Analysts liked the deal. John DeCree, an analyst with CBRE Equity Research, likes the position of MGM Resorts after the sale, calling the Mirage a “non-core asset.”

“MGM will pocket an estimated $815 million net of taxes and fees, further bolstering its already impressive balance sheet,” wrote DeCree in a note to investors. “At the same time, the company is avoiding at least $100 million of capex required at the Mirage. This capex avoidance gives management additional flexibility to redeploy capital to higher-ROI initiatives or return additional cash to shareholders in the near term.”

David Katz of Jefferies said the deal compared favorably other recent deals. Given the revenue produced by Mirage in 2019, the deal implied 12.7x EBITDA based on $90M of rent remaining constant. The compares with a 9.5x EBITDA that Las Vegas Sands got when selling the operation of the Venetian and Palazzo.

Barry Jonas, an analyst with Truist Securities, views the transaction “as a modest positive for MGM.”

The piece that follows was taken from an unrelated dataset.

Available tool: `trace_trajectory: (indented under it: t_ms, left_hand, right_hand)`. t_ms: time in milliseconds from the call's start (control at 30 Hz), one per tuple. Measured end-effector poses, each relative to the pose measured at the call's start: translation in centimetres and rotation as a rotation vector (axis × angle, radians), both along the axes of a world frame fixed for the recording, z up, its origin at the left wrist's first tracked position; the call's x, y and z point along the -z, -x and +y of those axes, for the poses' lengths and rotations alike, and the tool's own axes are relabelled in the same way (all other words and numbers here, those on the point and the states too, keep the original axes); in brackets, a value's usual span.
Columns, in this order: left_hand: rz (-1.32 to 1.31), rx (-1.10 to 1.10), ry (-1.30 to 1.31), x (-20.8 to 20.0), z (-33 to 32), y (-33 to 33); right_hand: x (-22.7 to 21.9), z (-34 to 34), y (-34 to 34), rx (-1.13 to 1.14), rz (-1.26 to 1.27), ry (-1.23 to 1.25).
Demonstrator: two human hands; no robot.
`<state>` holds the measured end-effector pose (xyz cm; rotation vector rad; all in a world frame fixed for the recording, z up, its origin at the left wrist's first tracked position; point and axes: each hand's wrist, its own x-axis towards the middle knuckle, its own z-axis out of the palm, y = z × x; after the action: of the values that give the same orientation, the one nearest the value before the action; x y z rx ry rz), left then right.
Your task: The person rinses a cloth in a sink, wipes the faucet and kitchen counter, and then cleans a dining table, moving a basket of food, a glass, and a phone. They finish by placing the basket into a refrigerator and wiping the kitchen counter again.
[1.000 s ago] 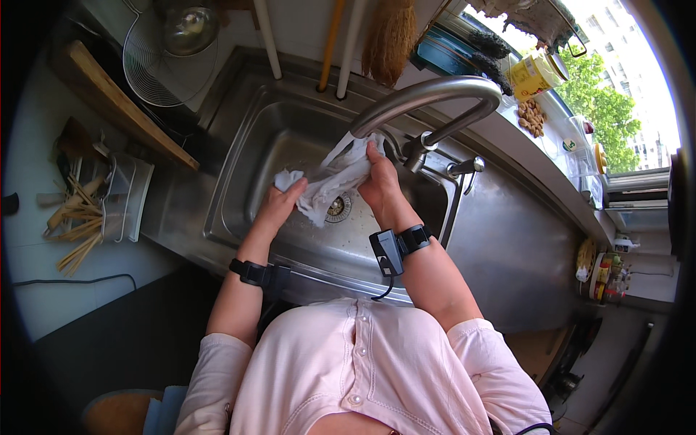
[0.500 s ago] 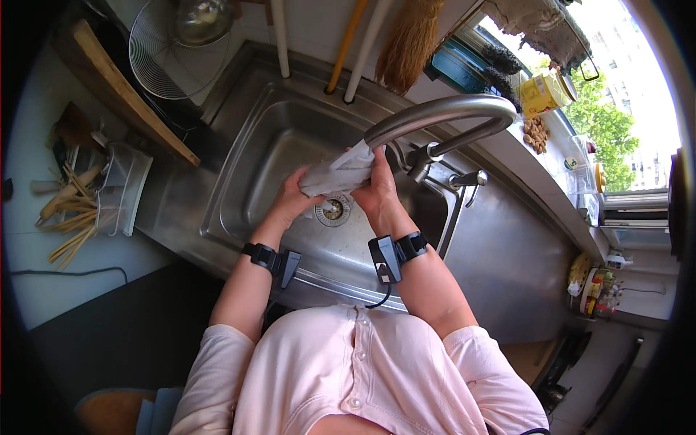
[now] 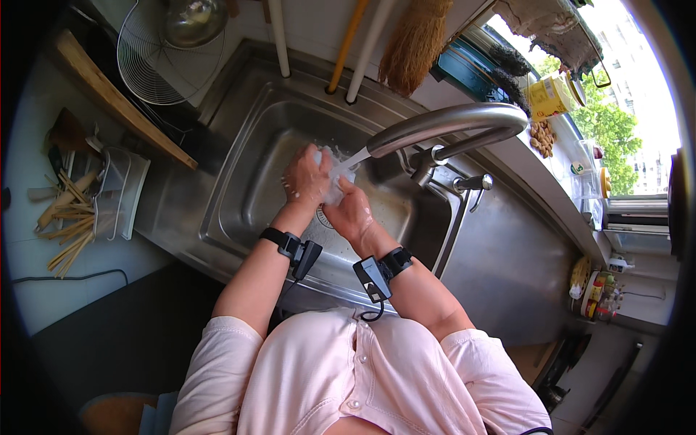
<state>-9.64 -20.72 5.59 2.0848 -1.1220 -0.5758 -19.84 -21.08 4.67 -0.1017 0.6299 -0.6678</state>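
Standing at a stainless-steel sink (image 3: 239, 196), a person in a pale pink shirt holds both hands together under running water. The left hand (image 3: 304, 176) is curled around a bunched white cloth (image 3: 335, 177), its fingers wrapped over the top of the wad. The right hand (image 3: 350, 212) presses against the same cloth from below, also closed on it, so the two hands touch each other with the cloth squeezed between them. The cloth sits above the middle of the basin, right at the mouth of a curved metal faucet (image 3: 449, 123), whose stream lands on it. Each wrist wears a black strap with a small dark device attached.

Against the wall behind the sink lean a straw broom (image 3: 413, 43) and several pale and orange handles. A round wire rack (image 3: 148, 47) and a wooden board (image 3: 116, 98) rest to the left of the basin. Farther left on the counter (image 3: 43, 290), a white holder (image 3: 119, 192) sits beside a scatter of wooden chopsticks (image 3: 65, 225). To the right, a window ledge carries a yellow container (image 3: 547, 98), with green trees visible outside.
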Motion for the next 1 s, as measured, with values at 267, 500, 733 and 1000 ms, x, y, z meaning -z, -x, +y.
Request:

“Overall, we view the transaction as a positive for MGM as it rebalances its Las Vegas portfolio,” Jonas said. “MGM swaps the older Mirage operations with the newer Cosmopolitan. We also think there is a chance MGM can retain some of the lost Mirage (earnings) via its Mlife database, though we believe Mirage has a very loyal property-specific player base.”

For the Las Vegas Strip, the sale of the Mirage could once again be a pivot point. Caesars Entertainment has committed to selling at least one of its properties and the price MGM got for the Mirage could push up the value of any property.

DeCree says it’s a win-win for everyone involved, and not involved.

“For Caesars, we assumed its proposed Strip casino sale could generate $2.5 billion of gross proceeds; however, considering current Las Vegas real estate prices and this (operating-company) precedent, that figure could swell to $3 billion plus,” he said. “For Wynn, the impact could be even greater. The potential value that Wynn could unlock in Las Vegas alone could be transformative, especially for an asset that needs no (capital expenditure) and has plenty of excess land for development.”

Katz agrees the Caesars should be able to ask more for whatever it sells, and the deal will have other ripple effects.

“Caesars has also publicly indicated plans to divest one Strip asset in 2022 which should see strong demand,” he wrote. “We expect there could be further redevelopment activities around the older, mid-market properties across the Strip, some owned by MGM and other disparate owners.”